Case description: Patient (29 years old) with palmo-plantar erythema, goes to the community pharmacy (FC) requesting a cream to treat atopy.
Evaluation: The patient accessed the Pharmaceutical Indication Service (SPIF), showing that the manifestations appeared 24 hours after the start of dental treatment with amoxicillin 1g/12h and ibuprofen 600 mg/8h without any concomitant medication.
Intervention: After explaining the possible relationship of the symptoms with their medication, patient was derived to the doctor with the referral report completed by SEFAC-eXPERT.
Results: The patient went to the emergency where she was treated with intravenous corticosteroid and a prescription for cetirizine 10 mg. The dentist changed the beta-lactam to a macrolide (azithromycin) and the ibuprofen to paracetamol. From the FC, the evolution of the symptoms was monitored, which took 72 hours to disappear.
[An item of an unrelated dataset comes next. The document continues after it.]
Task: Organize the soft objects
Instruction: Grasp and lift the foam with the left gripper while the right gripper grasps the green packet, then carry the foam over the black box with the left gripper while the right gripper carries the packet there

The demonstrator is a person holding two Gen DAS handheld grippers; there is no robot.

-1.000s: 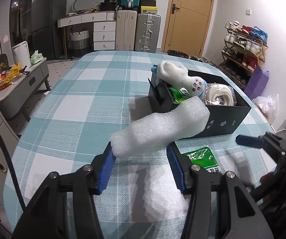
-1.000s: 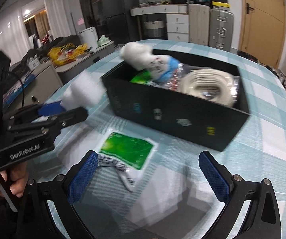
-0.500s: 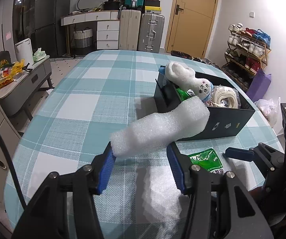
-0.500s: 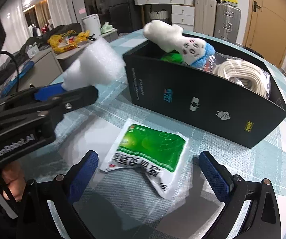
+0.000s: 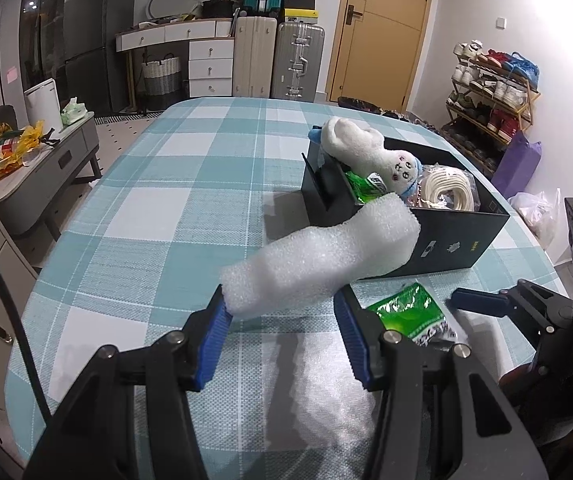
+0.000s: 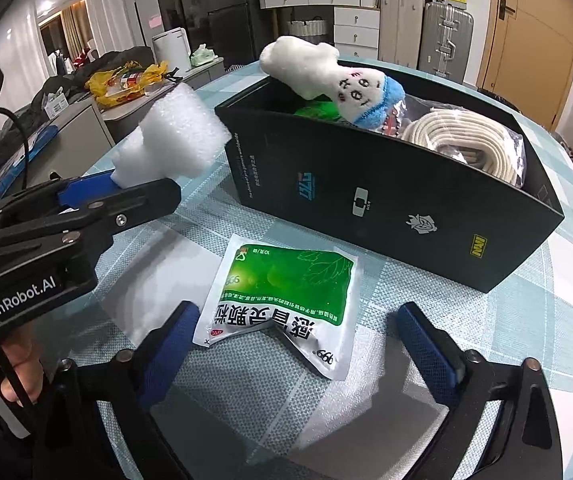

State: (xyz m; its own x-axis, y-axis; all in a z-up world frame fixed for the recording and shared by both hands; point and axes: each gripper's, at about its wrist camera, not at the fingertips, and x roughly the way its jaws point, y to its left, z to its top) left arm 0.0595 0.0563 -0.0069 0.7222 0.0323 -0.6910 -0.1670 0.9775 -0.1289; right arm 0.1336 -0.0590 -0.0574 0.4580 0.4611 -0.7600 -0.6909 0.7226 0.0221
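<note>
Counter (image 5: 190,184): checked cloth, carries all items. Box (image 6: 386,200): black, open-topped, already holding a plush (image 6: 326,76), a rope coil (image 6: 474,140) and a green packet.

Foam (image 5: 322,256): left tongs (image 5: 282,320) grasp its near end; the far end projects toward the box corner. Judged very light, compressible, not fragile.

Sachet (image 6: 282,292): flat on the counter before the box, between the released right tongs (image 6: 294,344). Judged thin, limp, slippery; best pinched across a raised crinkle or edge.

Light: dim, overhead | shadows: soft beside the black box (image 6: 386,196) | focus: sharp | edges: fisheye-bent, dark corners
</note>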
Allergy tests suggested avoiding beta-lactams, cephalosporins, and arylpropionics without being conclusive. Months later, the patient suffered similar symptoms after inhaling a disinfectant spray and the allergy diagnosis was confirmed.
Conclusions: The FC identified and immediately referred using SPIF a case of hypersensitivity in a patient susceptible to RNM and the SPIF helps to record the intervention and follow-up, increasing patient safety.